Collect all lines below with the string "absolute".

Start of RECORDS FOR PROCESSING

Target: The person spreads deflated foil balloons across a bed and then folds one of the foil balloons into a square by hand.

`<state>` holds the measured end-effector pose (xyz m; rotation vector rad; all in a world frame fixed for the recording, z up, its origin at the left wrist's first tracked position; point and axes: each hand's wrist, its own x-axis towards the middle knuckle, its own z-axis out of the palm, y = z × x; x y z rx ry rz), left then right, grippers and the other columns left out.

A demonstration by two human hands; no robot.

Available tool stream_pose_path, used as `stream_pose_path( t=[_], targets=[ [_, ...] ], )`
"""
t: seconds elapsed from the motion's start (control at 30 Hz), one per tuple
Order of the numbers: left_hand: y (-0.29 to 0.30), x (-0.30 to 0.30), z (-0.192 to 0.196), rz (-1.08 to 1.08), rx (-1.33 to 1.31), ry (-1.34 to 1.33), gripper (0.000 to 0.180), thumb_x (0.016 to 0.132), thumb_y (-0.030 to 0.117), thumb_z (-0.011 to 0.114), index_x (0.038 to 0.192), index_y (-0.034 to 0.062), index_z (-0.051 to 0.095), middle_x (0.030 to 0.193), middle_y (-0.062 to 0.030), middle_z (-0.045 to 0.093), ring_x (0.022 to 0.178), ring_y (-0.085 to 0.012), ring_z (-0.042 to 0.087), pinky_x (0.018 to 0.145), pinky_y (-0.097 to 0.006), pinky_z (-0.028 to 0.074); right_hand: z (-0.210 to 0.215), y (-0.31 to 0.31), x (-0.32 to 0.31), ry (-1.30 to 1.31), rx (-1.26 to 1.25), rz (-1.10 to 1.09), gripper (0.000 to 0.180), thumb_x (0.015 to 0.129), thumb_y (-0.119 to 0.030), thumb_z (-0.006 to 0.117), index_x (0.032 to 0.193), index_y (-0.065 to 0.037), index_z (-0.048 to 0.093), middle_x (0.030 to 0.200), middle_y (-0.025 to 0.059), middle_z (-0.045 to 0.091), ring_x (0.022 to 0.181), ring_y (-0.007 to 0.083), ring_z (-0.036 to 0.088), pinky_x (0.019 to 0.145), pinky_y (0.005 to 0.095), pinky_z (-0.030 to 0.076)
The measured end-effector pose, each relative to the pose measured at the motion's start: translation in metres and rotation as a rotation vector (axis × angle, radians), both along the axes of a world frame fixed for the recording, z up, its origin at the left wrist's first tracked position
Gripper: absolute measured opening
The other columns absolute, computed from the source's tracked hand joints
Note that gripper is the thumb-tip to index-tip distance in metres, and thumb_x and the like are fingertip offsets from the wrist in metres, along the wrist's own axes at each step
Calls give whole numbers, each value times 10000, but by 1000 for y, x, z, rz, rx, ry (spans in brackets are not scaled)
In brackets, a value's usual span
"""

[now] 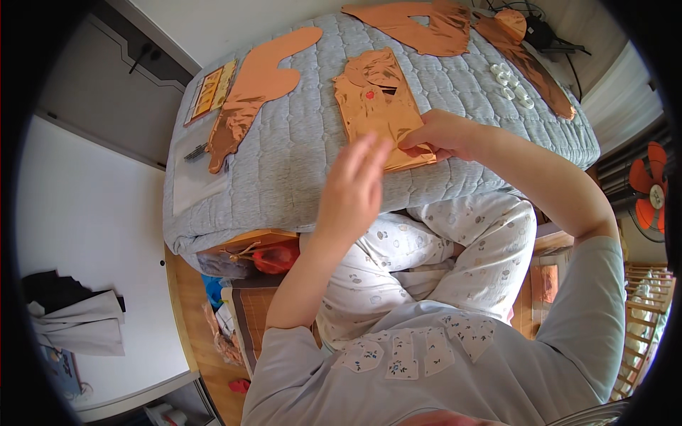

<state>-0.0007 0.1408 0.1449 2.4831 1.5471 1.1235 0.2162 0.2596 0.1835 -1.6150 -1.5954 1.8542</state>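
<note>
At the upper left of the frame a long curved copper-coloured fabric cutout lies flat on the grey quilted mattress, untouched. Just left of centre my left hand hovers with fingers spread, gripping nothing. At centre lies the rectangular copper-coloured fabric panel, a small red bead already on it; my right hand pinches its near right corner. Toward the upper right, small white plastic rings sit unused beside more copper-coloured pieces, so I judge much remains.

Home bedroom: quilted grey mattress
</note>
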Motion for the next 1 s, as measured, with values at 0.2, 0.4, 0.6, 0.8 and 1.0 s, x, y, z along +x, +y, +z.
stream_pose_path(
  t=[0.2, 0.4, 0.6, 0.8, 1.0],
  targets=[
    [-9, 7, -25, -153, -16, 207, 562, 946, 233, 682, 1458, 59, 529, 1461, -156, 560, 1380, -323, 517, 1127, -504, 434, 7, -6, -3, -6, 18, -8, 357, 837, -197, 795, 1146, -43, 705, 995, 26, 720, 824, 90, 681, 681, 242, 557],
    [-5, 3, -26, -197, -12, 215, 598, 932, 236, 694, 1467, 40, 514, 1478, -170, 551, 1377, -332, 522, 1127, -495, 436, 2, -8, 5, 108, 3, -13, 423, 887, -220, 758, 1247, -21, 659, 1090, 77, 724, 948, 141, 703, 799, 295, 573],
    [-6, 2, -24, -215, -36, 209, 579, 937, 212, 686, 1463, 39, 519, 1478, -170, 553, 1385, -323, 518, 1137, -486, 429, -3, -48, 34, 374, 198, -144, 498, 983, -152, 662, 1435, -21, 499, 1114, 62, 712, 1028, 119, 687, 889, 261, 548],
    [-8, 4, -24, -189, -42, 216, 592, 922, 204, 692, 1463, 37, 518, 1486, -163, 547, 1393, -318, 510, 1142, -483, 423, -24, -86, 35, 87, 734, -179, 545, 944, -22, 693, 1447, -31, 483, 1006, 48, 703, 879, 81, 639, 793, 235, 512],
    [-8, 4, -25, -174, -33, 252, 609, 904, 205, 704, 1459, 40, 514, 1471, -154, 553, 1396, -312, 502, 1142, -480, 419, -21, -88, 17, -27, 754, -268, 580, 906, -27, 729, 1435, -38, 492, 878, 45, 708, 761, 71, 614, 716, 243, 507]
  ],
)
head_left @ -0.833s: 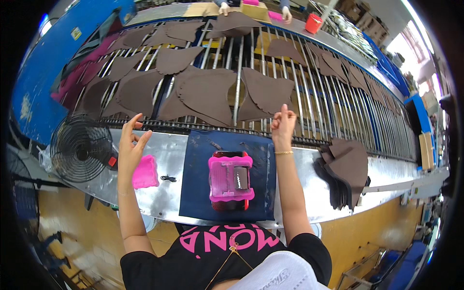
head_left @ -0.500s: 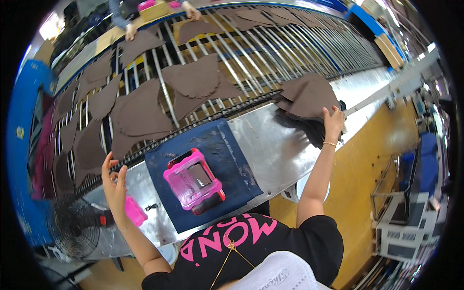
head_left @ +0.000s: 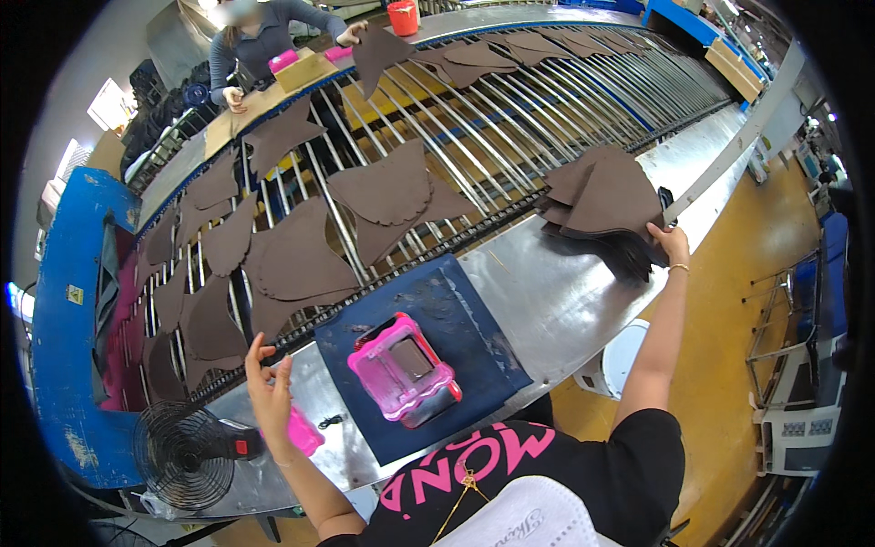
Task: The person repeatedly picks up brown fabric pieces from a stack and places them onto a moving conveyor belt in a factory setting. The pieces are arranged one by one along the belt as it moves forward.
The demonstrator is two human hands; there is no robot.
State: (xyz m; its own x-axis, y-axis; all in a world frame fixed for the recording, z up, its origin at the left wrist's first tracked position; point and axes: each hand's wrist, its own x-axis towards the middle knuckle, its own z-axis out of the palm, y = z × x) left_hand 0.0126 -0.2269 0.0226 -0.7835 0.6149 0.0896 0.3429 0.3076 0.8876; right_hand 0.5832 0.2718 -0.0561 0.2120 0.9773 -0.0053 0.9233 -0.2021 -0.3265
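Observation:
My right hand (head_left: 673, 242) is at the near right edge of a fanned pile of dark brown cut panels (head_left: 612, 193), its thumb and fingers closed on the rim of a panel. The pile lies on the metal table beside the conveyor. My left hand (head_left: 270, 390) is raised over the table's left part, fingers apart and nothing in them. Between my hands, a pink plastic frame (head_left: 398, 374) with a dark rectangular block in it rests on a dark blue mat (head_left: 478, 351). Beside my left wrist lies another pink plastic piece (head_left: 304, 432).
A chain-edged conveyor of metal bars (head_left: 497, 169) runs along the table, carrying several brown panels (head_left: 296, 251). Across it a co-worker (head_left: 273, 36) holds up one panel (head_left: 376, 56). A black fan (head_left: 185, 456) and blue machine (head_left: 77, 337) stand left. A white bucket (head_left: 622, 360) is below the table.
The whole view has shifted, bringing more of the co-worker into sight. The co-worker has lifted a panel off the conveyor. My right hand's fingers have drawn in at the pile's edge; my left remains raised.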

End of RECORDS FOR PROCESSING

### WRITTEN ANSWER
Gripper: absolute measured opening
The other columns absolute, computed from the source's tracked hand joints

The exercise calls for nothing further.